_Assignment:_
Only one portion of the data is to be written out: from the line bearing "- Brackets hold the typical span" through the line bearing "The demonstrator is". Write it exactly as it appears.

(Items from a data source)
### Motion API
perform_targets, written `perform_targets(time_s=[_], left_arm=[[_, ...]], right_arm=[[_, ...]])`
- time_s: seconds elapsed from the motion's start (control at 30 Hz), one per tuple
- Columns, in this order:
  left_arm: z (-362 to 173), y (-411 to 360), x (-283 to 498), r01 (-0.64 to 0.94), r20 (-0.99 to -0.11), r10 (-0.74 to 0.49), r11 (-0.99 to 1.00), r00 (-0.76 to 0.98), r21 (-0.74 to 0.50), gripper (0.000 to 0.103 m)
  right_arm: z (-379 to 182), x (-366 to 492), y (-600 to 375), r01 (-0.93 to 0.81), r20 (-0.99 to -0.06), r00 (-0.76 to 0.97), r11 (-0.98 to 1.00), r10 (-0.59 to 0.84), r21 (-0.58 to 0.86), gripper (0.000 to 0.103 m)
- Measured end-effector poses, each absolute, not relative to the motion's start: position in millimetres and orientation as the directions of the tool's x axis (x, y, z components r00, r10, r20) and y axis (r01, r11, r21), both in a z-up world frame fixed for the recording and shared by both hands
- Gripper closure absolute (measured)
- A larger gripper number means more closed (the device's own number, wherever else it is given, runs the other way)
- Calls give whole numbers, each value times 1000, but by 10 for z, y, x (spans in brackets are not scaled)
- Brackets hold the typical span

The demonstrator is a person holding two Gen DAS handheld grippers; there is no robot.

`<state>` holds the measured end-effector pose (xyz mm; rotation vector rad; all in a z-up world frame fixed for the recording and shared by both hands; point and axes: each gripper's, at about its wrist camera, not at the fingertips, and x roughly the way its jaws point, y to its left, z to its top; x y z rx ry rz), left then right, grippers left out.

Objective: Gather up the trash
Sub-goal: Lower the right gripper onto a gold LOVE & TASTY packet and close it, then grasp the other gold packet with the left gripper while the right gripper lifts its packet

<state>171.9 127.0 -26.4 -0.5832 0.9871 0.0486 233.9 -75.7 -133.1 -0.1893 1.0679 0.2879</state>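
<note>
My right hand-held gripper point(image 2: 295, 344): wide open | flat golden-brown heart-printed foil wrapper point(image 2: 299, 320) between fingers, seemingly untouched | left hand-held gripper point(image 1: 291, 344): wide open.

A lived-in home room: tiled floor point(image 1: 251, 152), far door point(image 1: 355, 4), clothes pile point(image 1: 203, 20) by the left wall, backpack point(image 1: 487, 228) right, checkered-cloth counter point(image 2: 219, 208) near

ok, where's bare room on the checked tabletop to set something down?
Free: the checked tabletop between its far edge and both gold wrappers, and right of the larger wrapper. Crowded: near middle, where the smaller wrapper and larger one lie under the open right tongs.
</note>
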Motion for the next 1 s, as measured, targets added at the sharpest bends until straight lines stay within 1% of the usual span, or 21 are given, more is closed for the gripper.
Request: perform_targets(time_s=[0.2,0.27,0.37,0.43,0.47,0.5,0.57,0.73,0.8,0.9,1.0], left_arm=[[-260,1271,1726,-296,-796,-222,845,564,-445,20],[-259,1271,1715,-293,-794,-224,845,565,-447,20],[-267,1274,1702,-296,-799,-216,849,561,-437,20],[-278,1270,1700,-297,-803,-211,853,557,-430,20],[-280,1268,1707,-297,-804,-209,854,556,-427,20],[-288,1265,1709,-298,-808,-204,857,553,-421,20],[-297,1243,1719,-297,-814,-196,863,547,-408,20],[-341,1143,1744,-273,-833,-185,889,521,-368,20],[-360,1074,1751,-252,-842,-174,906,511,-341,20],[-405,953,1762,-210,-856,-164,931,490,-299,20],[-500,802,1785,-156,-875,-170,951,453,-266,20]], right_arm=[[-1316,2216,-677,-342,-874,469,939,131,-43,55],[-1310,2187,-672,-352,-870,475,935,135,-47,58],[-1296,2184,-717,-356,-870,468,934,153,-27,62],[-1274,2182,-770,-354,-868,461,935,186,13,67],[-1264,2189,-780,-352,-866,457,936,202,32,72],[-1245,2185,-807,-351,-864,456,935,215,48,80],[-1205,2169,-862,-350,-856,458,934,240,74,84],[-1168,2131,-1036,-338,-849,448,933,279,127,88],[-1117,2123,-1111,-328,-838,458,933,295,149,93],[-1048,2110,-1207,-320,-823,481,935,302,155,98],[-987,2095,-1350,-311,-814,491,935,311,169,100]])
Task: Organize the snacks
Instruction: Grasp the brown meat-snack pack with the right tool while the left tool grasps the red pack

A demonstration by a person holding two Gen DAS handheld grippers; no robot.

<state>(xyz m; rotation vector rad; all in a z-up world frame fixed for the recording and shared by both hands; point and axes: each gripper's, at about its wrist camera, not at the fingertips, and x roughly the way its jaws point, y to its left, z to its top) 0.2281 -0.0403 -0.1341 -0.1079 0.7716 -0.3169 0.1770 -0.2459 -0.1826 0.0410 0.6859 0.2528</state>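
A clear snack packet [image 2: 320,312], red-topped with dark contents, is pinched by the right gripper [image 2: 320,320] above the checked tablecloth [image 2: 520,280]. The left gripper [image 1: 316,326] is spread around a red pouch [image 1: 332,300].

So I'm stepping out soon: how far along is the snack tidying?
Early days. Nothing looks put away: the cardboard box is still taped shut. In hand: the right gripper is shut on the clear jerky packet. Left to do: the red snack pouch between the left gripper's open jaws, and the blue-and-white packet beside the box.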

_Exercise answer:_
- Brackets hold the typical span

The demonstrator is a person holding two Gen DAS handheld grippers; there is no robot.

Nothing else remains in this exercise.